LISTED ENTRIES Block Start

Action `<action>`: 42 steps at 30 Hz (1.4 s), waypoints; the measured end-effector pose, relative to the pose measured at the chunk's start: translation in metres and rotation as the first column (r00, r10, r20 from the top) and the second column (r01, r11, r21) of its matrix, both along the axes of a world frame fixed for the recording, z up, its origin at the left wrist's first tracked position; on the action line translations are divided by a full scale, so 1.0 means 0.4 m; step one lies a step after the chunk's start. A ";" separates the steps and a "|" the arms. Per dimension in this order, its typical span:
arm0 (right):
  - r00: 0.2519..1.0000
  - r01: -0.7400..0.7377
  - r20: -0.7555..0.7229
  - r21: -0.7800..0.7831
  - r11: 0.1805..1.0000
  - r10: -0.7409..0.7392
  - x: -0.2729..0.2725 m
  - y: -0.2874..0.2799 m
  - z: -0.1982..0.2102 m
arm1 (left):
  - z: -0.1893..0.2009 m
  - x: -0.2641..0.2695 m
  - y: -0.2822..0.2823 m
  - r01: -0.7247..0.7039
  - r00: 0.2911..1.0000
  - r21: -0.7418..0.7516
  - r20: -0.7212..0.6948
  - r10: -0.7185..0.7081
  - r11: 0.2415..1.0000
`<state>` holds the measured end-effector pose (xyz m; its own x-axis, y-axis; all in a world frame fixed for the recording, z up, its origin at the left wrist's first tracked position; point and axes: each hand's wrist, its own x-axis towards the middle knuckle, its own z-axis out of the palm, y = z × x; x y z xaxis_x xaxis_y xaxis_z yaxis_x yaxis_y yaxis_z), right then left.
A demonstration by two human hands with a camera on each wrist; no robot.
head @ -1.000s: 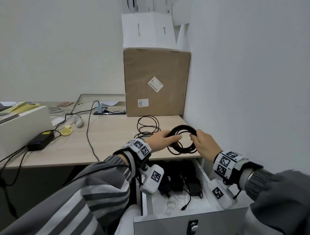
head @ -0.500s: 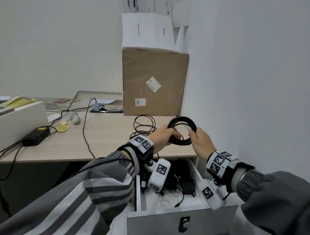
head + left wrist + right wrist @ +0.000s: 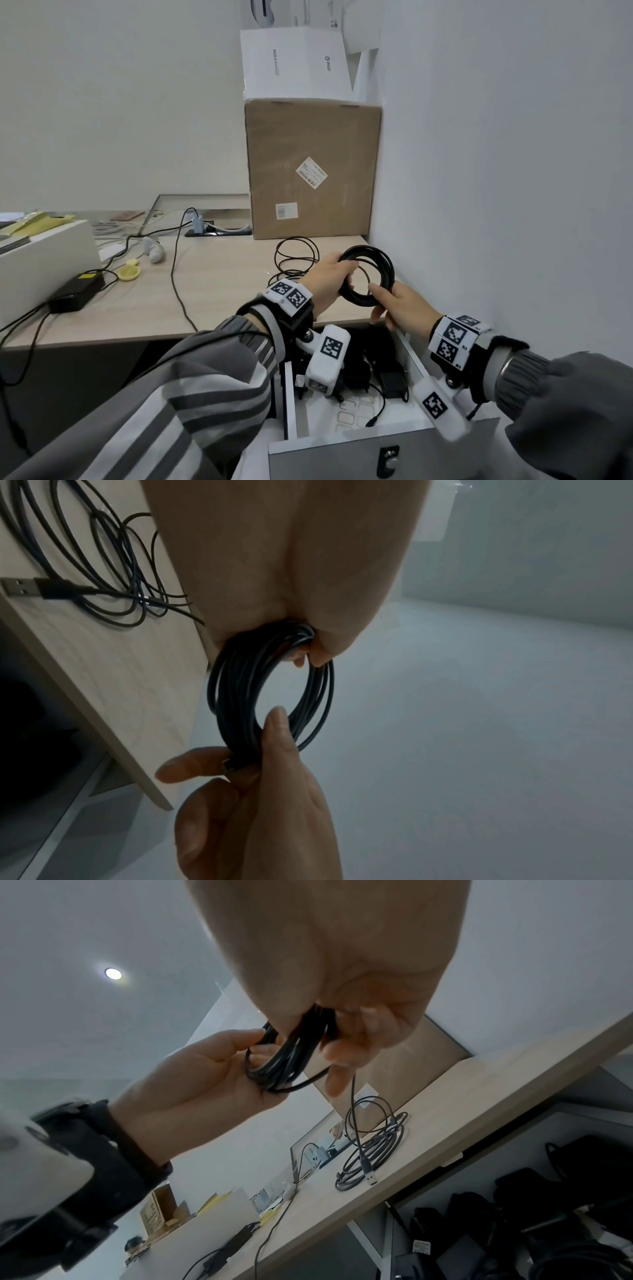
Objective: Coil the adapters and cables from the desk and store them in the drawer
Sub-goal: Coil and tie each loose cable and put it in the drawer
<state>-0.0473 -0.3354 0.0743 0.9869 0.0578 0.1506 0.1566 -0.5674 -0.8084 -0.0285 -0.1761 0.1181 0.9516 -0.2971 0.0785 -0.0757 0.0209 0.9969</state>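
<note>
A black cable wound into a tight ring, the coiled cable [image 3: 383, 263], hangs in the air above the desk's front right corner. My left hand [image 3: 330, 275] grips its left side, fingers curled through the ring [image 3: 301, 642]. My right hand [image 3: 394, 305] pinches the ring's lower right part between thumb and fingers [image 3: 274, 729], holding the coiled cable [image 3: 287, 1056] together. A loose thin black cable [image 3: 296, 257] with a USB plug [image 3: 20, 589] lies on the desk [image 3: 219, 274] just behind the hands. Below them the drawer [image 3: 346, 431] stands open, with black adapters [image 3: 392, 380] inside.
A brown cardboard box [image 3: 311, 171] with a white box [image 3: 294, 61] on top stands at the desk's back right, against the wall [image 3: 496, 171]. A black power brick [image 3: 75, 294] with its lead, a yellow disc [image 3: 129, 272] and a white case [image 3: 44, 253] lie left.
The coiled cable has risen a little and turned more upright between both hands. My right hand has shifted from the ring's right side to its lower edge.
</note>
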 end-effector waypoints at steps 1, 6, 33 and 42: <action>1.000 -0.003 0.008 -0.009 1.000 0.003 -0.002 0.002 0.002 | -0.001 -0.002 0.002 0.010 1.000 -0.007 0.003 -0.010 1.000; 0.998 0.036 0.056 0.001 0.999 -0.035 0.006 0.009 0.003 | -0.003 -0.019 0.007 0.044 0.996 -0.263 -0.060 -0.062 0.964; 0.990 0.048 0.136 -0.553 0.832 0.034 -0.023 0.049 0.140 | 0.027 -0.002 0.059 -0.070 0.945 0.493 0.312 -0.101 0.867; 0.962 0.271 -0.079 0.418 0.867 -0.263 0.029 -0.009 0.124 | -0.018 0.019 0.053 0.055 0.998 0.228 0.026 -0.063 0.972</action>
<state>-0.0358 -0.3390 0.1239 0.9584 -0.2733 0.0826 0.0302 -0.1909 -0.9811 -0.0210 -0.1551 0.1110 0.9298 -0.3665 0.0338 -0.1142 -0.2001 0.9731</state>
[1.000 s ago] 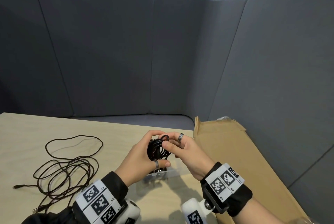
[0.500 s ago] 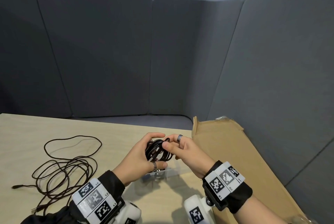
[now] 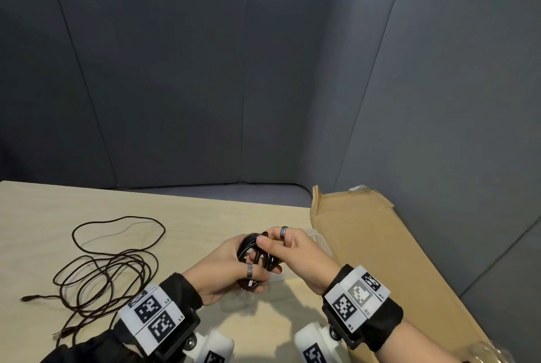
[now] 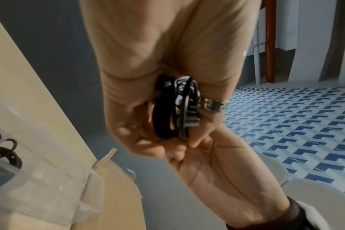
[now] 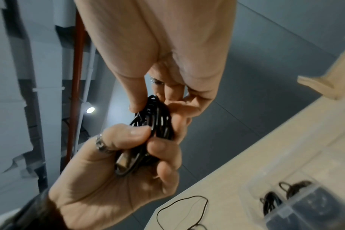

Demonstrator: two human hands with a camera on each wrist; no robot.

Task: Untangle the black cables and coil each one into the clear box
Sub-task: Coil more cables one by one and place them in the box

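Two hands are in view, the left hand (image 3: 222, 270) and the right hand (image 3: 295, 254), and together they hold one coiled black cable (image 3: 254, 257). One loose dark cable (image 3: 108, 269) lies on the tabletop (image 3: 205, 216). There is one clear box (image 5: 297, 200) with at least two small cable coils (image 5: 270, 202) inside, one cardboard sheet (image 3: 366, 245), and three rings (image 3: 284, 231) on the fingers.

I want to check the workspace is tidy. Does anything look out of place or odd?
Only the loose cable, sprawled in uneven loops on the table, not yet coiled. Both hands hold the coiled cable neatly. Nothing looks damaged.
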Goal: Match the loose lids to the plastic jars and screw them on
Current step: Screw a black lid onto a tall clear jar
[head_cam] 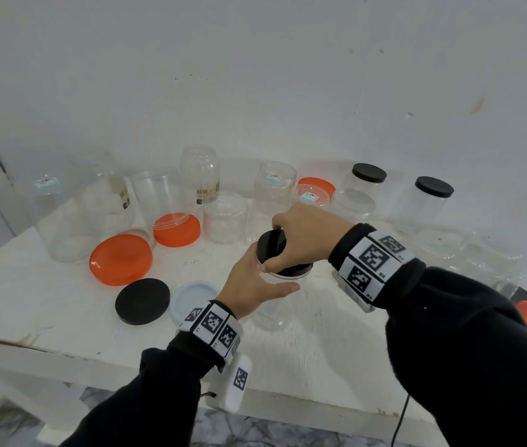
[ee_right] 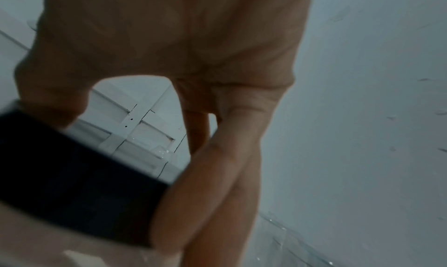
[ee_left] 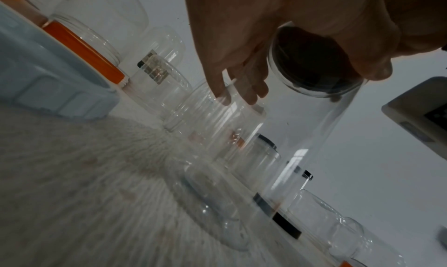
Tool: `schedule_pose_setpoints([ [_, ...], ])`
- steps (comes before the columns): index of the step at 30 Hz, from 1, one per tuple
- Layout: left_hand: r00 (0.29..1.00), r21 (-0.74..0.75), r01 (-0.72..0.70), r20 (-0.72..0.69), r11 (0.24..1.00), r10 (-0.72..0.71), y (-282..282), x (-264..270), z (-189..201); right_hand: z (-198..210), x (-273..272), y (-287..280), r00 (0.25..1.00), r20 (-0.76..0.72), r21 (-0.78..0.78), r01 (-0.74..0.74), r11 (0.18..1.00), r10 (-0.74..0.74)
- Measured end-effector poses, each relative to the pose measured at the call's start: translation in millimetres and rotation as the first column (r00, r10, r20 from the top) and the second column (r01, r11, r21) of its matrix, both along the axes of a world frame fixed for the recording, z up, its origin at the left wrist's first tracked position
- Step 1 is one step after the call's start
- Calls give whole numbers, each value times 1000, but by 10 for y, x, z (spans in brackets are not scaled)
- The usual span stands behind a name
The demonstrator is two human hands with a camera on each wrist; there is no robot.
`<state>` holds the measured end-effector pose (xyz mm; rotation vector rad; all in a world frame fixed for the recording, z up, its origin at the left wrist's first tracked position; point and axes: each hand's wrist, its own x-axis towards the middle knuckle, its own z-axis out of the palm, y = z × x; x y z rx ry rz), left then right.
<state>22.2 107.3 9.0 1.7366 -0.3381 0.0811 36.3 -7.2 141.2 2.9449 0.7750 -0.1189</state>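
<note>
Jars [head_cam: 226, 217] crowd white wooden table [head_cam: 62, 314] against pale wall [head_cam: 255, 75].

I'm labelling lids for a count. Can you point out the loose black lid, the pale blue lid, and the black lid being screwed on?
loose black lid [head_cam: 142, 301]: head view, middle of its flat top.
pale blue lid [head_cam: 195, 297]: head view, its recessed inside face.
black lid being screwed on [head_cam: 270, 246]: head view, bare top left of the fingers.

Left of the left grip [head_cam: 252, 282] lie a black lid [head_cam: 142, 301] and a pale blue lid [head_cam: 195, 300]. Behind the grips, clear jars [head_cam: 226, 217] crowd the counter [head_cam: 304, 359]. Bare counter lies in front.
</note>
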Motion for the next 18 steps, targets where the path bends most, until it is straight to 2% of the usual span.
schedule_pose_setpoints([
  [3,1000,20,15,-6,1000,-15,21,1,17,-39,2,37,998,64,7,7,1000,-7],
  [5,1000,24,27,-11,999,-26,22,0,24,-11,5,18,999,49,-33,21,999,-19],
  [7,999,23,45,-23,999,-45,35,8,46,55,26,-45,996,-85,-84,10,996,-18],
  [9,995,18,84,-46,996,-83,71,23,86,115,50,-102,967,-249,-62,-71,996,53],
  [11,990,9,124,-68,992,-123,107,25,114,133,62,-117,946,-301,-28,-131,991,117],
  [18,993,-4,94,-72,996,-94,76,12,85,35,34,-41,989,-146,35,-28,999,33],
])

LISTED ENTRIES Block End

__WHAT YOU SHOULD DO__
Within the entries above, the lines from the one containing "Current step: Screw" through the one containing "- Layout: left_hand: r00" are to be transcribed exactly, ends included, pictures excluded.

__SOLUTION FOR THIS TASK__
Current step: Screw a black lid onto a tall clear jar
[head_cam] 
[ee_right] 
[ee_left] 
Tool: `schedule_pose_setpoints([ [_, ...], ])`
- steps (comes before the columns): index of the step at 30 Hz, from 1, one per tuple
- Layout: left_hand: r00 (0.29..1.00), r21 (-0.74..0.75), r01 (-0.72..0.70), r20 (-0.72..0.69), r11 (0.24..1.00), r10 (-0.72..0.71), y (-282..282), x (-264..270), z (-189..201); right_hand: z (-198..210), x (-273..272), y (-287..280), r00 (0.25..1.00), r20 (-0.76..0.72), r21 (-0.78..0.78), r01 (-0.74..0.74), r11 (0.18..1.00), r10 (-0.74..0.74)

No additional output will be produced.